Scott Wills liked how cameras made the world safer, conveyed information better and kept families happier. It was no surprise that last month he watched one of his Georgia Tech students on Skype defend her dissertation proposal while he lay dying in his hospice bed.
The student, Dana Forsthoefel, will cherish that memory. She said Dr. Wills, whom she met as a sophomore and who became her adviser in the doctoral program,was an enthusiastic professor, mentor and trusted friend for students. He watched Ms. Forsthoefel’s dissertation committee meeting by video camera over the computer program.
“He was determined to support me,” Ms. Forsthoefel, 25, said of her adviser. “A more caring person you could not know. He cared more about his students than any professor I think I’ve ever had.”
Dr. Wills, 51, of Duluth, died from melanoma cancer on Friday. Funeral services will be held Monday at 3 p.m. at Duluth First United Methodist Church and Tuesday at 11 a.m. at the Catholic Church of Saint Monica.
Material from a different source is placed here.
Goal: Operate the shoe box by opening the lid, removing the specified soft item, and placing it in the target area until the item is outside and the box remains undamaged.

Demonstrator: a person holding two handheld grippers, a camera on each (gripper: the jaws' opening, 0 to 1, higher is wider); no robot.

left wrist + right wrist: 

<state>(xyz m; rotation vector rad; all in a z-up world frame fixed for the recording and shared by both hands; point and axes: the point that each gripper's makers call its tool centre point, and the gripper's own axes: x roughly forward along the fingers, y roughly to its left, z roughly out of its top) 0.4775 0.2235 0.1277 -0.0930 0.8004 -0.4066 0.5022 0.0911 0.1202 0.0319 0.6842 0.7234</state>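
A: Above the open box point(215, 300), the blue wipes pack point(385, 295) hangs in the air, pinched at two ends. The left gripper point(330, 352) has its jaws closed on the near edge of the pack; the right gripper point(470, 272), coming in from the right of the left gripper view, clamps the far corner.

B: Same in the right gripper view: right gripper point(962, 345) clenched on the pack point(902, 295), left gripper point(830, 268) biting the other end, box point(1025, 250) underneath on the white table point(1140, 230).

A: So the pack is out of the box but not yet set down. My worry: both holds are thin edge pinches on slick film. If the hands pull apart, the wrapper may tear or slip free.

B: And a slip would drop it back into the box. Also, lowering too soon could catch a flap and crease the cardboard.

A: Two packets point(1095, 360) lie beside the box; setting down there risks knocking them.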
Linda Wills said her her husband easily interacted with students and young faculty at Georgia Tech, where he taught 2,880 students in the School of Electrical and Computer Engineering. He was a professor anointed as the school’s best teacher when his students voted him as recipient of the Richard M. Bass/Eta Kappa Nu Outstanding Teacher Award in 2009.
“He was always trying to identify the potential in somebody -- who they were and what gifts they had -- and he could draw it out of them,” said his wife, also a Georgia Tech professor.
Hassan Kingravi, 29, saw the caring side of Dr. Wills before he knew anything about him as a professor. Mr. Kingravi was diagnosed with Hodgkin’s disease after becoming a graduate student at Georgia Tech and was hospitalized in 2008. Dr. Wills, who had been just diagnosed with stage four melanoma, learned during treatment of Mr. Kingravi’s plight.
The professor soon visited the despondent graduate student, who told Dr. Wills about a Tech professor whose research he admired. Dr. Wills called the professor who, with other faculty members, called Mr. Kingravi.
“A lof of people when they get sick, they don’t care about other people but he went out of his way to help,” Mr. Kingravi said. “It was a distraction I really needed. ... When I met him I was pretty down, and while every person who gives you hope is important, he had a much more serious diagnosis that basically had no cure, and he was still cheerful.”
Dr. Wills was born in Ft. Lauderdale, Fla., and he was graduated from Georgia Tech with a bachelor’s degree in physics in 1983. He returned to teach at the university in 1991 after earning a doctorate in electrical engineering and computer science at Massachusetts Institute of Technology, where he met his wife.
Linda Wills said they partnered in research on surveillance technology. Her husband was an amateur photographer who was enthralled with how cameras could be used to do everything from spot roadside bombs in Iraq to catch traffic violators in Duluth. An Eagle Scout, he enjoyed hiking and camping with his family.
Additional survivors are his daughter, Rosemary, 14; his son, Frank, 13; his parents, Donald and Virginia Wills of Ocala, Fla., and a sister Kathleen Wills Rittenburg of Winter Haven, Fla.